▶ _DIRECTIONS FOR THIS TASK_
Where the word "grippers" appears in a line below, copy the whole line.
INFORMATION SUPPLIED Start Marker
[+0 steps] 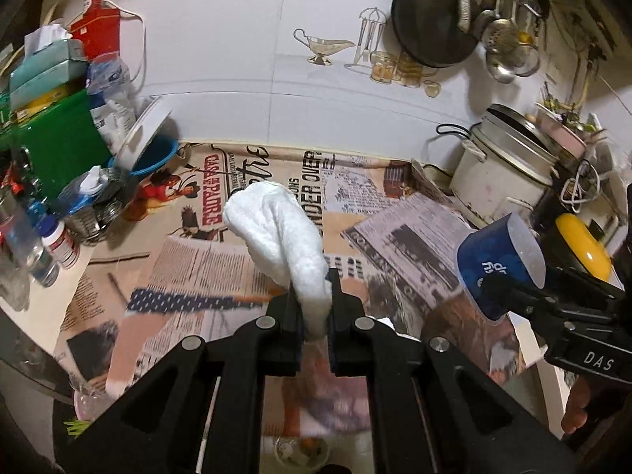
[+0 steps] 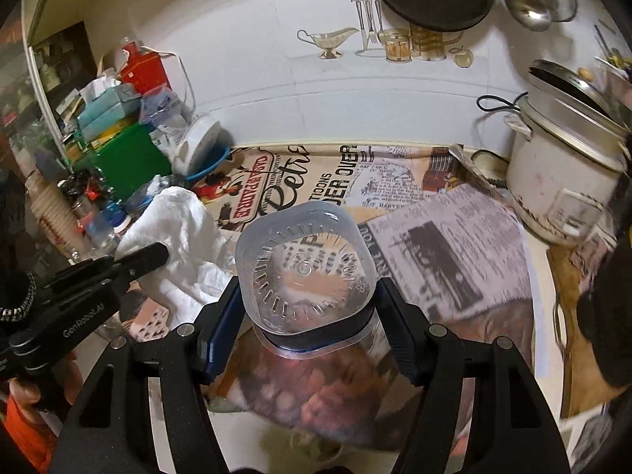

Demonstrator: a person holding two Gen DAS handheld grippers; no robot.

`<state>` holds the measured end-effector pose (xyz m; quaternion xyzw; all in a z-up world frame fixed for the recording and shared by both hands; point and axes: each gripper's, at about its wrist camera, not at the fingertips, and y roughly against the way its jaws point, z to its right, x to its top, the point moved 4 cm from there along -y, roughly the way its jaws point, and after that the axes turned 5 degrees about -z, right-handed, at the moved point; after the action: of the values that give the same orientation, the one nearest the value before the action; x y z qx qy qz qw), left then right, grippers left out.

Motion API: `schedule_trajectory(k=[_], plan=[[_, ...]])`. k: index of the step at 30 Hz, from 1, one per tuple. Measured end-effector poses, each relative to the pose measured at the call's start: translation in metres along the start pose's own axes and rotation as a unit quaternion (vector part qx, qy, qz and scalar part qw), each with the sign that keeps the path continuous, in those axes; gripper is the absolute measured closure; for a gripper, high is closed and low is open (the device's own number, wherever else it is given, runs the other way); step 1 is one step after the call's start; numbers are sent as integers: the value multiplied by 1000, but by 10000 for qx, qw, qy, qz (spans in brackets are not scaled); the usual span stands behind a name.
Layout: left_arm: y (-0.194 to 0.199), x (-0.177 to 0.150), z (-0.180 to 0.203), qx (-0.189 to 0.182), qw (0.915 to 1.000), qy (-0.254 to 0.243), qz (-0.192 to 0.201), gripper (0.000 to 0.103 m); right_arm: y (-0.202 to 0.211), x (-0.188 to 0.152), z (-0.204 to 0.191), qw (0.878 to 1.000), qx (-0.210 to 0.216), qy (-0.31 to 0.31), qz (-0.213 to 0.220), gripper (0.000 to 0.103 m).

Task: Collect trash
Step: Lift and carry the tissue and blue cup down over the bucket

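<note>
A crumpled white paper towel [image 1: 276, 229] sticks up between the fingers of my left gripper [image 1: 314, 282], which is shut on its lower end. From the right wrist view the same towel [image 2: 185, 237] hangs at the left, with the left gripper [image 2: 158, 254] clamped on it. My right gripper [image 2: 310, 292] is shut on an empty clear plastic cup [image 2: 306, 264] with a blue label, its bottom facing the camera. In the left wrist view the blue cup [image 1: 497, 260] and the right gripper [image 1: 503, 282] are at the right. Both are held above the counter.
A newspaper-print cover [image 1: 197, 260] lies over the counter. Boxes, a green bin [image 1: 59, 138] and bottles [image 1: 59, 241] crowd the left side. A white rice cooker [image 2: 561, 173] stands at the right, and a black pan [image 1: 430, 19] and ladles hang on the tiled wall.
</note>
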<state>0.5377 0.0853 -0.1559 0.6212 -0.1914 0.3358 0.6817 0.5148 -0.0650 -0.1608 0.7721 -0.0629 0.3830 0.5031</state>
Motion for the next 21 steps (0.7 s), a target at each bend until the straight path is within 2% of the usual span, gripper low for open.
schedule_trajectory(k=[7,13,21], plan=[[42,-51,-12,-257,9991,-316,-70,95,24,-50,-34,9988,-263,-391,95,40],[80,-110,-34,-338,9975,-546,-280,95,34,-100,-70,9971,-306,-695,61,40],[101,-175,-49,-379,9942,-661,-761,95,49,-157,-102,9949,-433,-871,-269,40]])
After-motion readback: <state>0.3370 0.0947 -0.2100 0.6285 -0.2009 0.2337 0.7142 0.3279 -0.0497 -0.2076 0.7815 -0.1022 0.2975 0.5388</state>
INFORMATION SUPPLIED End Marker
▶ _EXERCISE RESULT_
Demonstrator: a person holding two Gen DAS handheld grippers; no robot.
`<state>` holds the measured end-effector pose (xyz m; quaternion xyzw; all in a z-up world frame fixed for the recording and shared by both hands; point and axes: each gripper's, at about its wrist camera, not at the fingertips, and y roughly against the way its jaws point, z to its right, x to its top, the point moved 4 cm from there along -y, roughly the way its jaws point, and after that the axes turned 5 degrees about -z, right-handed, at the moved point; after the action: of the values that give the same orientation, the one nearest the value before the action; x y z qx qy qz qw), left then right, grippers left out.

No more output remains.